Oct 31 2013
How’s this for precision? Researchers with the University of Houston Cullen College of Engineering are developing technology to knock single atoms off a silicon wafer without disturbing atoms of other materials nearby.
Chemical and biomolecular engineering professor Vince Donnelly and Demetre Economou, Hugh Roy and Lilly Cranz Cullen Distinguished University Chair with that same department, are supported in this project by an 18-month, $150,000 grant from the National Science Foundation.
Their effort focuses on plasma etching, where ions are shot at a material to create extremely small patterns and features. Specifically, they are exploring ways to etch wafers of silicon with atomic precision. Such an advance could be used to create radically smaller and more powerful integrated circuits, which are at the heart of practically all computing and electronic devices.
To create these extremely fine and precise features, researchers use a mask – essentially a stencil –that has the desired patterns already formed on it. The masked substrate is then placed in a plasma. There, some of the plasma’s ions pass through the mask’s patterned holes and etch away the layer just beneath it, creating a perfect copy.
The big challenge to this approach, though, is controlling the kinetic energy – the energy of movement – of the ions that pass through the mask.
As the ions strike the silicon wafer, the wafer becomes electrically charged. This charge ends up slightly repelling the positively charged ions – essentially lowering their kinetic energy. As a result, the beam becomes too weak to etch away the underlying material. The industry overcomes this problem by using AC voltage to neutralize charge. This however, leads to a loss of ion energy control.
“The goal is to have all the ions coming in with the same energy so you can selectively etch one material and not etch another,” said Donnelly. “The materials have a threshold for etching. You have to exceed a certain energy to etch a material.

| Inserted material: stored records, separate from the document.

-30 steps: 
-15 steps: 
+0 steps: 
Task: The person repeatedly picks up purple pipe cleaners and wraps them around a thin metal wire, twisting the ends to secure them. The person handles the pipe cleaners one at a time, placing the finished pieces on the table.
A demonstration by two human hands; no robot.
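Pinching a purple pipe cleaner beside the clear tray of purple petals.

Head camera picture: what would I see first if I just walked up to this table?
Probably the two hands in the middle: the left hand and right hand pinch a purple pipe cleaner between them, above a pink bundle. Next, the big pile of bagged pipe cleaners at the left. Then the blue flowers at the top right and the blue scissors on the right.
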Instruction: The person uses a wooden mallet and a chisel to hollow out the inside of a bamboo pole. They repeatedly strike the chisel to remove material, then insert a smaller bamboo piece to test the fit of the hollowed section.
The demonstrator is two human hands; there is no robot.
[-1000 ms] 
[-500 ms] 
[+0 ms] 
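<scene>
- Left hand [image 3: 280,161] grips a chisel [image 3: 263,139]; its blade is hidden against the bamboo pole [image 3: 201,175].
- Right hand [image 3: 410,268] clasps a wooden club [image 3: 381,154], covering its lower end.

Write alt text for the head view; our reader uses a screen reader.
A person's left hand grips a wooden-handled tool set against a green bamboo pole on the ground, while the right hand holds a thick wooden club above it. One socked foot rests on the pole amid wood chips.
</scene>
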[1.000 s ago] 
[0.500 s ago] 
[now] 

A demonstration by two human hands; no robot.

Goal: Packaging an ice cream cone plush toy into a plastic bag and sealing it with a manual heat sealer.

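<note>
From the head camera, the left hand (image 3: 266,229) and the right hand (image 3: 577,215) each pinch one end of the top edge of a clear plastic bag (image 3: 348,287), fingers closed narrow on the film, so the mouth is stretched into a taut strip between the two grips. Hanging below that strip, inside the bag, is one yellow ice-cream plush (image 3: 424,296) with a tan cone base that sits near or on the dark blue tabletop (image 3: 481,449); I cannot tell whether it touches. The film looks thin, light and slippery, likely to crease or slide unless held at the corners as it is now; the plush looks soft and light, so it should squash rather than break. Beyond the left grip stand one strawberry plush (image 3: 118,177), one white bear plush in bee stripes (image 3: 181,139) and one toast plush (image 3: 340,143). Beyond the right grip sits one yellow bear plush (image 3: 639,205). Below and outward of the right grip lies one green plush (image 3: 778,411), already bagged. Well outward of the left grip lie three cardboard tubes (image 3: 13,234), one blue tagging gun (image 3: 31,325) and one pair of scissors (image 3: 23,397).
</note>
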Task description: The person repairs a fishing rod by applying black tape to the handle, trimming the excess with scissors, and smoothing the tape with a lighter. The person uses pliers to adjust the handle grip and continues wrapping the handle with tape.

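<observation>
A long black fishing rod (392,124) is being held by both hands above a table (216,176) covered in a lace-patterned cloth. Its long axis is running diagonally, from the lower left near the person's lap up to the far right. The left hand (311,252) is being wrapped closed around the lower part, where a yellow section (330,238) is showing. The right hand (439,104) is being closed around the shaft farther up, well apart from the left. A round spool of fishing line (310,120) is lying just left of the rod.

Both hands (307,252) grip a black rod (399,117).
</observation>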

If you can select the energy of the ions to be between the thresholds of silicon and silicon dioxide, for example, you can etch silicon and absolutely not the silicon dioxide.”
Donnelly and Economou, though, believe they can overcome this problem by applying small, quick bursts of positive voltage to the silicon wafer. Doing so, they said, should neutralize the wafer’s charge. As a result, the ion beam can be set to and remain at a kinetic energy that is in the sweet spot between two materials such as silicon and silicon dioxide etching.
“Atomic-scale etching should contribute to the creation of the most advanced integrated circuits ever built. If we can control the kinetic energy of the ions, we can pattern the silicon wafer with that high level of precision,” said Donnelly.